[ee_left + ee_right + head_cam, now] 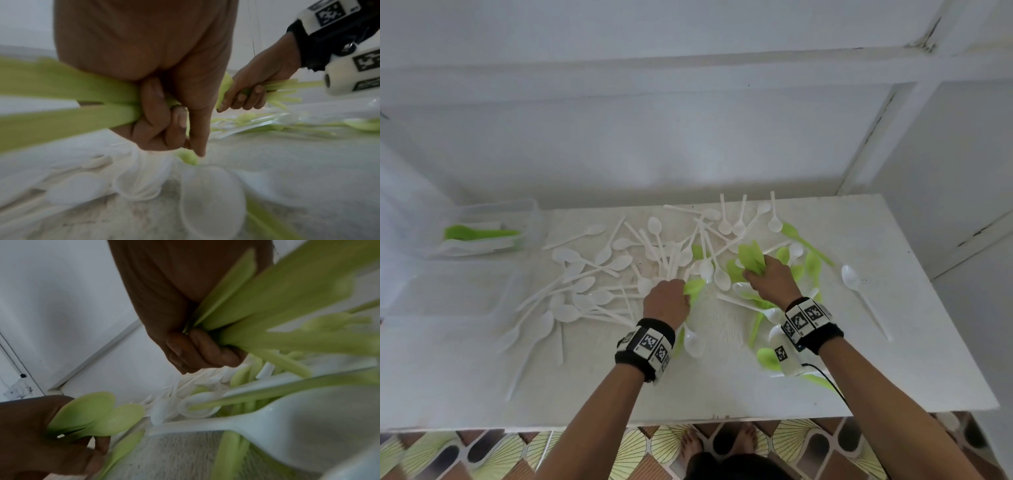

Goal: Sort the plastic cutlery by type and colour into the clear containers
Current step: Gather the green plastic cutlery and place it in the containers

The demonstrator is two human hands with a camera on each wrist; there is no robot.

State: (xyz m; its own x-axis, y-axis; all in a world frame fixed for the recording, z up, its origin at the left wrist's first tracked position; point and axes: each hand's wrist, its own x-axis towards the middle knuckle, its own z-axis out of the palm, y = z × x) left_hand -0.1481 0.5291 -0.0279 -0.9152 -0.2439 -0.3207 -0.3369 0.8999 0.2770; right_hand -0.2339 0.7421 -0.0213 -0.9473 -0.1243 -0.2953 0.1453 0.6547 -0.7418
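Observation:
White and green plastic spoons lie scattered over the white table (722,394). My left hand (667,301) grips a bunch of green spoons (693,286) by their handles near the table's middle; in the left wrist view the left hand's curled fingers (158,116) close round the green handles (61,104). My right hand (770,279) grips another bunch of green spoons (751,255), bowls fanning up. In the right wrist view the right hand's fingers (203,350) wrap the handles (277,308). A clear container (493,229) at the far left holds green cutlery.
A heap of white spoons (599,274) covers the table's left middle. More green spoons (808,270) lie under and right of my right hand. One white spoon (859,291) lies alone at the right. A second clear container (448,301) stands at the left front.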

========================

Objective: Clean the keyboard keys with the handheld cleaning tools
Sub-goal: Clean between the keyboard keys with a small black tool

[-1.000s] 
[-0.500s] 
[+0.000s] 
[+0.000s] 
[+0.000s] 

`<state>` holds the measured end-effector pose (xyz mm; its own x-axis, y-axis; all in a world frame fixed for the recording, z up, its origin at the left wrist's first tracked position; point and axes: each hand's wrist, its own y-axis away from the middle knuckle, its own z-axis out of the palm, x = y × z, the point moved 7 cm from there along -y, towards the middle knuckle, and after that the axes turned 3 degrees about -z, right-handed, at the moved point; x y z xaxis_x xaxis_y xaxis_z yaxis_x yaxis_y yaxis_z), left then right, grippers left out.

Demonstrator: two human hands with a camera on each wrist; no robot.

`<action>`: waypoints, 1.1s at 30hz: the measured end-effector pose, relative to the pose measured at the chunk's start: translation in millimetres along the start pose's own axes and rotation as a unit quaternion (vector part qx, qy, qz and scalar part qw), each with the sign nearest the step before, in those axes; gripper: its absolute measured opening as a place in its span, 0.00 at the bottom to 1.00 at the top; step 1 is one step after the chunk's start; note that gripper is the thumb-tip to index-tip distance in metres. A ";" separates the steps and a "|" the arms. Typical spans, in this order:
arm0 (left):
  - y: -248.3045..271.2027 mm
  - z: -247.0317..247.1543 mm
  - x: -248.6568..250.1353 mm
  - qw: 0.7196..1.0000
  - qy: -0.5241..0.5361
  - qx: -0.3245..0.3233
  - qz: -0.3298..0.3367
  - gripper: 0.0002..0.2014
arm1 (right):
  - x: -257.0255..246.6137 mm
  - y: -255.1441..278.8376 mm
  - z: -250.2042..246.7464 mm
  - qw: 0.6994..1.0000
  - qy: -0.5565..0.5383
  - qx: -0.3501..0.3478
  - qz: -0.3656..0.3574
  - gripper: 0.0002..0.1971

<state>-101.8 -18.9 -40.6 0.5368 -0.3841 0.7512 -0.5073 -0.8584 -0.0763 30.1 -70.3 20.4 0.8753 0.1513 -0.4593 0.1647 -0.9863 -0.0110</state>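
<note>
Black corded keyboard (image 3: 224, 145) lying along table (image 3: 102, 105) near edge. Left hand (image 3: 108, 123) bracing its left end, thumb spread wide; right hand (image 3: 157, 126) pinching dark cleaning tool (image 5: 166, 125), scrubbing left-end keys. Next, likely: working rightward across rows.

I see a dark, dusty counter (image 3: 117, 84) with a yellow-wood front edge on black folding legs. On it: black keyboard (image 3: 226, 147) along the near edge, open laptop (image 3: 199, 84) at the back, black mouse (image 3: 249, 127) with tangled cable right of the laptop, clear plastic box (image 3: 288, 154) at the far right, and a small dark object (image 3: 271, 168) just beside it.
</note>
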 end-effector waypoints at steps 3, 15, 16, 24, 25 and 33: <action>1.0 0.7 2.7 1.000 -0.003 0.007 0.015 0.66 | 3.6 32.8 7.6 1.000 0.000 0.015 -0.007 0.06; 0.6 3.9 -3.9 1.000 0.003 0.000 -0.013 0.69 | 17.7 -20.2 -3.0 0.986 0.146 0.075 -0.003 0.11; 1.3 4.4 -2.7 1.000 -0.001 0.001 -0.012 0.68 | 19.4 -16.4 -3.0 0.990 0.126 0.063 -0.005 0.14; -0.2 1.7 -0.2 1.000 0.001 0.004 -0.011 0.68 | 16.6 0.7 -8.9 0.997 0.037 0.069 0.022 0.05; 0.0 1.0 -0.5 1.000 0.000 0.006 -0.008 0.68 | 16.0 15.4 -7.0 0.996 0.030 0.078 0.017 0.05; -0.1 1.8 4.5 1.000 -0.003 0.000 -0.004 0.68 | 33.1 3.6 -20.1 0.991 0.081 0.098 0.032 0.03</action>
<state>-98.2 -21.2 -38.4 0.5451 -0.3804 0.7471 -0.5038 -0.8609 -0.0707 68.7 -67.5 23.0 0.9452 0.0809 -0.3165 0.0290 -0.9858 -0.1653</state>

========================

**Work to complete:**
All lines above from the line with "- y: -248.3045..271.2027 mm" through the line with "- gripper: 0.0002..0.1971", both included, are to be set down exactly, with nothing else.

**Finished exercise:**
  - y: -248.3045..271.2027 mm
  - z: -247.0317..247.1543 mm
  - x: -248.6568..250.1353 mm
  - qw: 0.7196..1.0000
  - qy: -0.5241..0.5361
  - qx: -0.3245..0.3233
  - qz: -0.3298..0.3367
  - gripper: 0.0002..0.2014
arm1 (right):
  - x: -257.0255..246.6137 mm
  - y: -255.1441..278.8376 mm
  - z: -250.2042..246.7464 mm
  - qw: 0.6994..1.0000
  - qy: -0.5565..0.5383
  - qx: -0.3501..0.3478
  - qz: -0.3656..0.3574
  - gripper: 0.0002..0.1971

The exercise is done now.